Anda pasti sering menyaksikan hasil kerja keras humas perusahaan penghancur hutan Asia Pulp and Paper (APP) berupa iklan TV, radio, billboard atau dalam bentuk lainnya yang berupaya meyakinkan masyarakat dunia bahwa perusahaan ini menjaga hutan, keanekaragaman hayati, dan membantu perekonomian rakyat Indonesia.

Namun apakah itu semua benar adanya? Yang mereka lakukan selama ini hanyalah upaya untuk merekayasa dan menutupi penghancuran hutan yang telah mereka lakukan. Hutan Indonesia yang menjadi tempat tinggal harimau Sumatera dan orangutan, serta tempat bergantung hidup bagi masyarakat lokal dibabat habis untuk mensuplai pabrik bubur kertas (pulp). Beberapa waktu lalu saya menulis blog tentang terungkapnya rencana penghancuran hutan oleh APP di artikel yang mereka buat sendiri. Analisa kami hanya satu dari sekian banyak bukti yang menunjukkan bahwa sepintar apa pun mereka bersilat lidah, kebenaran pasti akan terungkap.
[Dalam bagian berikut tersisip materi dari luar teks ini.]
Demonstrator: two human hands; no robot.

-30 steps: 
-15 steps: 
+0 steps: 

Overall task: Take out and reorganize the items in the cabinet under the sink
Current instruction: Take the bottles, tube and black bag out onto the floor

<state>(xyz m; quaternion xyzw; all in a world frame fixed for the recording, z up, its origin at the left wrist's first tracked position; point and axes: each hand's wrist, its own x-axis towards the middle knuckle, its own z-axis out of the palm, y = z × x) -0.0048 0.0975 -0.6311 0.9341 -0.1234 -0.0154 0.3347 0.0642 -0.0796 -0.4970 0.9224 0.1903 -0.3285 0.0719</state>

Ibarat upaya mereka membungkus kotoran serapat mungkin, baunya pasti akan tercium juga!

Sebuah artikel menarik berjudul “Apakah Menebangi Hutan Hujan untuk Kertas dan Bubur Kayu Bantu Kurangi Kemiskinan di Indonesia?” yang di tulis oleh Rhett A. Butler di situs www.mongabay.com  membuka secara gamblang hal-hal yang dikatakan oleh  APP dibandingkan dengan  fakta-fakta yang dikeluarkan beberapa organisasi lingkungan  yang selama ini memperhatikan hutan di Sumatra. 

Apakah APP benar-benar menolong yang miskin atau mereka mencoba menolong diri sendiri, ketika mereka dengan giat menghancurkan hutan-hutan alam yang kaya akan tumbuhan obat-obatan, tempat tinggal harimau dan orangutan, tempat di mana masyarakat bisa mengambil buah dan sayuran untuk keberlangsungan kehidupan mereka? Apakah menghancurkan hutan sumber penghidupan masyarakat tanpa henti bisa disebut  sebagai upaya mengatasi kemiskinan? 

Para pekerja yang bekerja di perusahaan penghancur hutan tersebut lebih banyak berasal dari luar daerah setempat.  Masyarakat setempat tidak dapat lagi mencari kayu untuk kebutuhan skala kecil, dan lingkungan mengalami penguranganwilayah peresapan air yang berguna  untuk mencegah banjir. Masyarakat yang dahulu kaya akan segala hasil bumi sekarang berada jauh dari kata sejahtera. Sekarang semuanya  diukur dengan uang, bahkan untuk kebutuhan sayuran yang dahulu bisa didapatkan masyarakat dengan Cuma-cuma, kini mereka harus membeli.

Kepentingan Siapa?

Mereka bilang moratorium konversi hutan akan menggangu investasi Indonesia secara signifikan dan mereka bilang moratorium konversi hutan akan membuat puluhan juta masyarakat kehilangan pekerjaan. Padahal yang sesungguhnya terjadi adalah, APP beberapa tahun lalu menerima talangan dana dari pemerintah yang notabene merupakan uang rakyat jutaan dolar, dan mereka tidak membayar utangnya yang hampir sebesar 14 milyar USD (atau setara dengan Rp. 126 triliun) di tahun 2002-2003. Secara kasar, separuh dari hutang tersebut kini telah ditalangi sesuai dengan kondisi yang mereka “inginkan”.  Bagaimana dengan pajak perusahaan? Apakah mereka membayar pajak dengan bijak untuk negara? Sangat jelas APP dan beberapa anak perusahaan di bawahnya tercatat sebagai perusahaan yang nakal dalam pembayaran pajak.

Pemerintah dan rakyat Indonesia seharusnya lebih  kritis dalam melihat apakah keberadaan perusahaan selama ini menguntungkan atau merugikan negara dan masyarakat Indonesia. Apakah selama ini perusahaan kertas tersebut memberikan keuntungan yang seimbang dengan dampak kehancuran yang  mereka lakukan? Faktanya jelas: Tidak

Bulan lalu GAR (Golden Agri Resourses) telah melakukan langkah baik dengan menyatakan komitmen mereka akan menghentikan pembukaan hutan alam dan lahan Gambut. Mengapa APP yang berada di satu Group besar "SINAR MAS" tidak  melakukan hal yang sama?